__The task__
Copy, word for word, each line of the data below from the first through the line containing "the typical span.", and stop there.

__Provided information__
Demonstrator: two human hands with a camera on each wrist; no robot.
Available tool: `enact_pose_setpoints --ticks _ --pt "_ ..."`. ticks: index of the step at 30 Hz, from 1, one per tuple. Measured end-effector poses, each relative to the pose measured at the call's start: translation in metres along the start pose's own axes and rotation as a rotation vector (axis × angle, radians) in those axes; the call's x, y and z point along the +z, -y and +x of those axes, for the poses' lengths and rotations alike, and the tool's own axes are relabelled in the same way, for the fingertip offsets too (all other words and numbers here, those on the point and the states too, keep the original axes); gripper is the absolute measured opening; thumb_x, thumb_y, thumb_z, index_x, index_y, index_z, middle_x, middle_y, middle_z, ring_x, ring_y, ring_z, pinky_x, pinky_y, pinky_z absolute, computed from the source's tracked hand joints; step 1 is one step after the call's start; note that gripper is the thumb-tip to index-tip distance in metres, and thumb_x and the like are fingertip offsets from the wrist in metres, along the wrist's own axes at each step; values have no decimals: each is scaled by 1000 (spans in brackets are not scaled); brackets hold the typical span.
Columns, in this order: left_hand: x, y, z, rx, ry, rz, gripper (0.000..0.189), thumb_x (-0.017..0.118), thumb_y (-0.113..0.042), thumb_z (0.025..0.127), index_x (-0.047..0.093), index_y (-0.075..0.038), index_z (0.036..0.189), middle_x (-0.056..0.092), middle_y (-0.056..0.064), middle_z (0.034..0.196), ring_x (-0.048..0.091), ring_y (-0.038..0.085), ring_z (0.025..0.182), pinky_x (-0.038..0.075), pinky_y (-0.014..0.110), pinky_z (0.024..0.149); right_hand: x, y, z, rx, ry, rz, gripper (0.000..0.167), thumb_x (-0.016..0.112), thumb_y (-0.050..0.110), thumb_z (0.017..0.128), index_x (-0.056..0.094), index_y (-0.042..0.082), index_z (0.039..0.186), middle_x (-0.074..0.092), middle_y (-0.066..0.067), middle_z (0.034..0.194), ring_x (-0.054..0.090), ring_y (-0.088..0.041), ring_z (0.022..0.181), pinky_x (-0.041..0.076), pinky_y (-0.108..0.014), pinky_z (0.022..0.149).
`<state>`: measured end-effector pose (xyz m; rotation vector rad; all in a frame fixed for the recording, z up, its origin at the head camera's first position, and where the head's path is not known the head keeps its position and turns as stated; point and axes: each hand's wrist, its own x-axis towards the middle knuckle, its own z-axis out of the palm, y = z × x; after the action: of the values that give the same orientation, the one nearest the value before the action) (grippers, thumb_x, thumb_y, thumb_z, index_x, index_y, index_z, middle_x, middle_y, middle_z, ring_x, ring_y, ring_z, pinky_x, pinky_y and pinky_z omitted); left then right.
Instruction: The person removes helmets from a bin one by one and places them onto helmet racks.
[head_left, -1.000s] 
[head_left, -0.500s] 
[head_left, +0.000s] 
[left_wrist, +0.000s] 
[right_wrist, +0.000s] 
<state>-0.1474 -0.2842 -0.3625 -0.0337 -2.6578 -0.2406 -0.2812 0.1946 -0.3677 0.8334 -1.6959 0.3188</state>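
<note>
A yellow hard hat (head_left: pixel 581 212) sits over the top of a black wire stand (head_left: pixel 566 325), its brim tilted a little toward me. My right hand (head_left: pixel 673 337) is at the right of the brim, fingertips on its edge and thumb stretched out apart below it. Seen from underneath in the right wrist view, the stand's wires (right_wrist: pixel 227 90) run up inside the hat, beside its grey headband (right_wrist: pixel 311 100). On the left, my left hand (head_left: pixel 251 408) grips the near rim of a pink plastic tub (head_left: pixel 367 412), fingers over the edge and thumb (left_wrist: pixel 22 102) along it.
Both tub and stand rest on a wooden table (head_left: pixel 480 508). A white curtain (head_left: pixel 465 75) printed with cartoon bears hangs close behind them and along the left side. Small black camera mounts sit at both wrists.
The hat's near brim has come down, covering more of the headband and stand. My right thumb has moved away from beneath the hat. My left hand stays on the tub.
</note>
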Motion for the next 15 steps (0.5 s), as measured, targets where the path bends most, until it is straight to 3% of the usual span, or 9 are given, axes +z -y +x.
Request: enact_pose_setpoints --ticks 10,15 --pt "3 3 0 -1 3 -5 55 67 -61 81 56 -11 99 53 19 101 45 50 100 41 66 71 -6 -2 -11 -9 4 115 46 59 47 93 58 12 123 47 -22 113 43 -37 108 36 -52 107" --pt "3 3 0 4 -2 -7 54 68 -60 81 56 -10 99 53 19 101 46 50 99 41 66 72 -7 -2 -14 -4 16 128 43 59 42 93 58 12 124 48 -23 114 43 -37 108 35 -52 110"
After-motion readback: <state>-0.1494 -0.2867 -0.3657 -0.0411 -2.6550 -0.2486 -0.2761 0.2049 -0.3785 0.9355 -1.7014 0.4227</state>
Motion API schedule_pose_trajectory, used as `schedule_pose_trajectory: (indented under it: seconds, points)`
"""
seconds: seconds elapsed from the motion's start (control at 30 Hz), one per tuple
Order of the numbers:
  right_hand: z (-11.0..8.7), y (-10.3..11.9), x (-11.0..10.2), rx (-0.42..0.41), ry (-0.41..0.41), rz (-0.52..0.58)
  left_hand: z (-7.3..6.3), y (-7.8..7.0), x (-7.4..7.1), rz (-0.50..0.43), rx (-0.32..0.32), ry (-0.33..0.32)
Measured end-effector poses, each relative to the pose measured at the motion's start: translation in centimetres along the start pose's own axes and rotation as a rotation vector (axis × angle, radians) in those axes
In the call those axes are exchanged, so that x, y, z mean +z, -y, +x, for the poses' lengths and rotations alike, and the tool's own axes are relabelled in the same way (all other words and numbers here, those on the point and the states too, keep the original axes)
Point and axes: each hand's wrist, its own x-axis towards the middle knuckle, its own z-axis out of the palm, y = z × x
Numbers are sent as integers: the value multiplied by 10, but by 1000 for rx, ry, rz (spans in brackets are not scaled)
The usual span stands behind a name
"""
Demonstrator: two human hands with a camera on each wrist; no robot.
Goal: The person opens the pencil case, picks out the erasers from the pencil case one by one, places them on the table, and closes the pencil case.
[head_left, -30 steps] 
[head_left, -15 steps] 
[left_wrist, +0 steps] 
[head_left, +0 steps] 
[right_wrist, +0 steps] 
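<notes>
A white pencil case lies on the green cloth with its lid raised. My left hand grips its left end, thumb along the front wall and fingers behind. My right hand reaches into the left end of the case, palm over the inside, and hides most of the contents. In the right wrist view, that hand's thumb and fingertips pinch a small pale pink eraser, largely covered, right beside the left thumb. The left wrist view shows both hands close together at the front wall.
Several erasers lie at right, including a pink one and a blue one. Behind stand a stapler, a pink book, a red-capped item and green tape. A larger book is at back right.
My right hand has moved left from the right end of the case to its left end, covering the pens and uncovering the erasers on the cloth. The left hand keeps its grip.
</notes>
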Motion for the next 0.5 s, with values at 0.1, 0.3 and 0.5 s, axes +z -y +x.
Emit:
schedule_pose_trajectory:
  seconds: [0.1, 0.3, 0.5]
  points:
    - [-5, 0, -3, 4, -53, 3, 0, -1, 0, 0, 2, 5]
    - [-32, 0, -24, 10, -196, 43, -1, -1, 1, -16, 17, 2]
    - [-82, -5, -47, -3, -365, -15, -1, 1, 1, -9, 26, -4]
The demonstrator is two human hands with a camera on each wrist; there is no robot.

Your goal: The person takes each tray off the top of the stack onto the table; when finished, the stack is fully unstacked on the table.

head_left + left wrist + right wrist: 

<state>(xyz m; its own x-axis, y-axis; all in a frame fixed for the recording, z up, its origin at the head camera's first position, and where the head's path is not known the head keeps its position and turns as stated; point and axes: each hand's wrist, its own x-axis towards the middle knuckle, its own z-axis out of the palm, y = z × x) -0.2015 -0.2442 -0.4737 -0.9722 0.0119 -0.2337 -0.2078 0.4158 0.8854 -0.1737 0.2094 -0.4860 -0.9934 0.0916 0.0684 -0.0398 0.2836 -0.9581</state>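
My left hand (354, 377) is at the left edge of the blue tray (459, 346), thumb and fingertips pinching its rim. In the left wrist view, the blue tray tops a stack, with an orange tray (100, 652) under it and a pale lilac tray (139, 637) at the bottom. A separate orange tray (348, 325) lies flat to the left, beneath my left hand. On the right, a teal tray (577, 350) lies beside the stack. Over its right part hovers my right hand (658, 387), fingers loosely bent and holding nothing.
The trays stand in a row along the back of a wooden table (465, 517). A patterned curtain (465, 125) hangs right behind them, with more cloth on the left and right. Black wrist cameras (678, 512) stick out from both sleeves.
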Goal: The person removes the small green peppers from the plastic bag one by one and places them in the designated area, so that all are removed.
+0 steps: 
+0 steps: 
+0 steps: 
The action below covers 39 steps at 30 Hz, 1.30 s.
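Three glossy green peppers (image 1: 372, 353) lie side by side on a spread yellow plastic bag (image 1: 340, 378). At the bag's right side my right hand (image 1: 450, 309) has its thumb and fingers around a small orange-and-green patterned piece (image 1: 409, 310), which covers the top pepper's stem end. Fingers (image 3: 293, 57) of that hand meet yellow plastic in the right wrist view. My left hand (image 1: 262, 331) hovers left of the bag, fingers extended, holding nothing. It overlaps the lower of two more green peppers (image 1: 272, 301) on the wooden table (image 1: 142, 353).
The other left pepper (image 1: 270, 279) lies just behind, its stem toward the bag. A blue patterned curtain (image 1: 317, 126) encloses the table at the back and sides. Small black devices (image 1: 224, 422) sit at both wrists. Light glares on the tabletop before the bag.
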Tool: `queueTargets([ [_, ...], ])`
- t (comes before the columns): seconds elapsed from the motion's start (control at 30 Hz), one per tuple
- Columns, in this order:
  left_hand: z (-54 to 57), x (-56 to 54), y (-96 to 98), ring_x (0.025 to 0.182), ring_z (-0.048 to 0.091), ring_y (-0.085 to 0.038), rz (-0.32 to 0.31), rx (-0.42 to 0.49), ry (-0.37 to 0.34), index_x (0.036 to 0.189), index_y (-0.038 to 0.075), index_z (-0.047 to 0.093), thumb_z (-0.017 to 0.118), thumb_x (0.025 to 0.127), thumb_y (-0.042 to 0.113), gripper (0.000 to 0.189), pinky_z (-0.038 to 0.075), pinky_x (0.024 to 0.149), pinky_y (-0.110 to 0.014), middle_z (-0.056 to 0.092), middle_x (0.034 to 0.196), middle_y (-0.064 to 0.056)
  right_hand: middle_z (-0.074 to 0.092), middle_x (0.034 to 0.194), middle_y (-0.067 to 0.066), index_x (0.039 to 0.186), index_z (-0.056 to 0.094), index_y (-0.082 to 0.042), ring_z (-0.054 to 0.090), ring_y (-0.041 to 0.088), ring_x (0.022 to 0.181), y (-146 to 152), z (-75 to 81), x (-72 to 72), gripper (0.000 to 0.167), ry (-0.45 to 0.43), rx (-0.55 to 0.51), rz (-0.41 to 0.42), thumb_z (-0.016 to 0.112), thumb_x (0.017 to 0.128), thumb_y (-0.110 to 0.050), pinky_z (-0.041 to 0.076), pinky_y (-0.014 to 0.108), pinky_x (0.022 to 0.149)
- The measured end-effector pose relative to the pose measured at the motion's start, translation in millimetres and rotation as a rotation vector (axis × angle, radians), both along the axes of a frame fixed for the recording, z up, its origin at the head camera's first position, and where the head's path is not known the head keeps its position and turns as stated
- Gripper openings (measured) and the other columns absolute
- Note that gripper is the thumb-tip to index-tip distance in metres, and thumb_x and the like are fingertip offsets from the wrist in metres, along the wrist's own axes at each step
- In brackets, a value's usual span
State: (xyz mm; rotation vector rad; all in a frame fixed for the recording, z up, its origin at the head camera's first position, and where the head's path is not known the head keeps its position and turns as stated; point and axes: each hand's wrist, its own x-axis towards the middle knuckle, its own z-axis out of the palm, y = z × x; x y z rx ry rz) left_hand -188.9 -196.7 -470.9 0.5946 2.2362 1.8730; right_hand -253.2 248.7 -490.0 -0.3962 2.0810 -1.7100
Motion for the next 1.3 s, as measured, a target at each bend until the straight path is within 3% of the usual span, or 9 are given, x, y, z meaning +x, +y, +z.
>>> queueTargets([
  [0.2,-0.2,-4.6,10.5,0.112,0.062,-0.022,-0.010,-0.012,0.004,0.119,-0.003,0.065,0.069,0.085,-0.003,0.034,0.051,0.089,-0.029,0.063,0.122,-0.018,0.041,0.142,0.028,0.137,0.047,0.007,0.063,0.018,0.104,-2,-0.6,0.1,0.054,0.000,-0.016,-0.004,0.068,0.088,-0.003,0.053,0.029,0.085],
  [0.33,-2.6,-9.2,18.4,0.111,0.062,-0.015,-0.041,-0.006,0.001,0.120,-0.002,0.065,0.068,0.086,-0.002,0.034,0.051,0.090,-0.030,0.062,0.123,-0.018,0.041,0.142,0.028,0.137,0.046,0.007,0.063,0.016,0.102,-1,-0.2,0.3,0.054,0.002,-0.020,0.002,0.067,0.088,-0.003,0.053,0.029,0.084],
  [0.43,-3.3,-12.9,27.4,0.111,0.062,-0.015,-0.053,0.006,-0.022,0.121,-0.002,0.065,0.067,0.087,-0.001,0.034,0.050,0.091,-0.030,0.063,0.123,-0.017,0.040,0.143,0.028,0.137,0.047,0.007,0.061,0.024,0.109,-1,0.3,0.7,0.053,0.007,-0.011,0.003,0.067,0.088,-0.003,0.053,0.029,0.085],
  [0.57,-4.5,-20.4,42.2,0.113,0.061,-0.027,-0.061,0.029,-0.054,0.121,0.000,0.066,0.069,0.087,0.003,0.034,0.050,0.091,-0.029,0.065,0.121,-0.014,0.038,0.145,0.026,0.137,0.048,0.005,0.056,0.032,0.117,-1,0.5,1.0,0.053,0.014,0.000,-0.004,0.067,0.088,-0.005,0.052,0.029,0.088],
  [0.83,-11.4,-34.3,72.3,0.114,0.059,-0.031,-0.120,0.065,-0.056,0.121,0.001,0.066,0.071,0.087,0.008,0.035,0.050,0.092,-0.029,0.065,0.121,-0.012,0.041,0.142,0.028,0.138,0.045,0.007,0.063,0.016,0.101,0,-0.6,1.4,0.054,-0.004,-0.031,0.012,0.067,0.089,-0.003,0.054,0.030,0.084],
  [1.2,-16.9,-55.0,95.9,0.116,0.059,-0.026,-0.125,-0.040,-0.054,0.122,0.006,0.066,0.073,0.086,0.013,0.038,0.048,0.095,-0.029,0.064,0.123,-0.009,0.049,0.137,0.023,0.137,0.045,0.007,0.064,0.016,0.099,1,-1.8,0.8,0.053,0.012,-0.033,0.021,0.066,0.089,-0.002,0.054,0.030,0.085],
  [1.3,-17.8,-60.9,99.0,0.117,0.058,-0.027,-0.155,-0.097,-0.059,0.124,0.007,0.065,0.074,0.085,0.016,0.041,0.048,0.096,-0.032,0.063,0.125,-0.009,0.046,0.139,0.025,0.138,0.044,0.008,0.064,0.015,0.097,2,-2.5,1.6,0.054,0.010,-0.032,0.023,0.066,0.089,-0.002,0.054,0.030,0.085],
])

__Solution for this task__
Demonstrator: two human hands with a camera on each wrist; no robot.
Available tool: `enact_pose_setpoints --ticks _ --pt "_ ..."`. ticks: index of the step at 30 Hz, from 1, one per tuple. Measured end-effector poses, each relative to the pose measured at the call's start: translation in metres along the start pose's own axes and rotation as a rotation vector (axis × angle, radians) in those axes; the call's x, y and z point along the +z, -y and +x of those axes, for the poses' lengths and rotations alike, and the tool's own axes are relabelled in the same way, for the fingertip offsets too (all other words and numbers here, those on the point and the states too, keep the original axes); gripper is the absolute measured opening; thumb_x, thumb_y, thumb_z, index_x, index_y, index_z, middle_x, middle_y, middle_z, ring_x, ring_y, ring_z, pinky_x, pinky_y, pinky_z absolute, computed from the source's tracked hand joints; step 1 is one step after the call's start; note that gripper is the thumb-tip to index-tip distance in metres, and thumb_x and the like are fingertip offsets from the wrist in metres, along the wrist's own axes at each step; values have no decimals: each is scaled by 1000 (spans in brackets are not scaled); brackets hold the typical span.

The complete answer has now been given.